Task item: Starting at the top of the data and ending with the line that holds "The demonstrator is", transcribe each line exactly; include both ends.

■ ■ ■

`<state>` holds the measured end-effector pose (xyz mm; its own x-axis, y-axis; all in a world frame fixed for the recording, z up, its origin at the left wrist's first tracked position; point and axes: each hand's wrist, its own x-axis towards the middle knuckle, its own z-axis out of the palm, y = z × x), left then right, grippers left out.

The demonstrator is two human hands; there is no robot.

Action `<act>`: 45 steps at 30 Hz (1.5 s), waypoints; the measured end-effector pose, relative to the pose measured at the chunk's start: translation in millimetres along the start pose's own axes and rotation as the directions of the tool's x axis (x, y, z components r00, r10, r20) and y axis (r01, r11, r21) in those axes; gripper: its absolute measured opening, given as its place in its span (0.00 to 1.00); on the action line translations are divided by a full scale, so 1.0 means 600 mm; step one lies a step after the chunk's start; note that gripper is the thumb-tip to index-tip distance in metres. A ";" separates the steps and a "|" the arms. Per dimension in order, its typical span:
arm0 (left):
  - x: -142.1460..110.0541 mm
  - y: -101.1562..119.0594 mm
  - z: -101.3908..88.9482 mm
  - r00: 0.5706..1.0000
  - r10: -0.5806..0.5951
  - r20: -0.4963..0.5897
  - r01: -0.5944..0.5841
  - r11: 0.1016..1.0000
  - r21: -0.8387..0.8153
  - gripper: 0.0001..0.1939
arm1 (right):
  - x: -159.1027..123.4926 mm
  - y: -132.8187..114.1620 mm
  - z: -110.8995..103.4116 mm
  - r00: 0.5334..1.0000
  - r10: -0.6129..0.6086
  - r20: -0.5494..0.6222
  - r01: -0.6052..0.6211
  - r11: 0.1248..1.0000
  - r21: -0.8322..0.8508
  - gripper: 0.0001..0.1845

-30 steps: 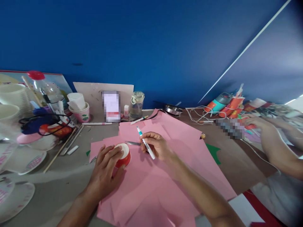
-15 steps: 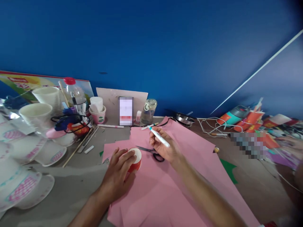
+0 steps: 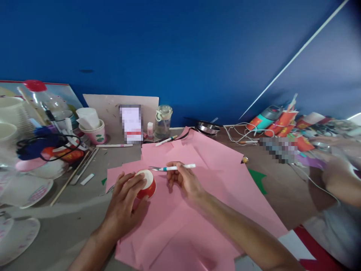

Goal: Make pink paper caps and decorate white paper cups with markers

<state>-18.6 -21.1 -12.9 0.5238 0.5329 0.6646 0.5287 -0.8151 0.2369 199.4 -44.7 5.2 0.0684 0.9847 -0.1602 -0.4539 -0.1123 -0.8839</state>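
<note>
Under my left hand (image 3: 128,194) a red paper cup (image 3: 150,188) stands upside down on pink paper (image 3: 220,203), its pale base facing up. The fingers of that hand wrap over the cup's top and side. My right hand (image 3: 183,180) pinches a white marker pen (image 3: 184,167) whose teal end points left, toward the cup. Scissors (image 3: 153,168) lie on the paper just behind the pen; my right hand hides their handles. A second white marker (image 3: 166,141) rests farther back on the paper.
At the left stand decorated paper cups (image 3: 28,188), a red-capped bottle (image 3: 50,101) and a pink cup (image 3: 94,133). A phone (image 3: 131,124) leans at the back beside a glass jar (image 3: 163,122). White cables (image 3: 237,135) and another person's arm (image 3: 338,180) are at the right.
The camera view has shifted right. My right hand has come down and nearer the cup, turning the pen from slanted to nearly level. My left hand stays on the cup.
</note>
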 end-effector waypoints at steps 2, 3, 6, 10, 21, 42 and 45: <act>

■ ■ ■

Expected output:
`<state>` holds the measured end-effector pose (xyz mm; its own x-axis, y-axis; all in a world frame fixed for the recording, z up, its origin at the left wrist's first tracked position; point and axes: each hand's wrist, its own x-axis towards the middle knuckle, its own z-axis out of the palm, y = z × x), left then right, grippers left out.

The demonstrator is two human hands; there is no robot.

Now the answer is complete.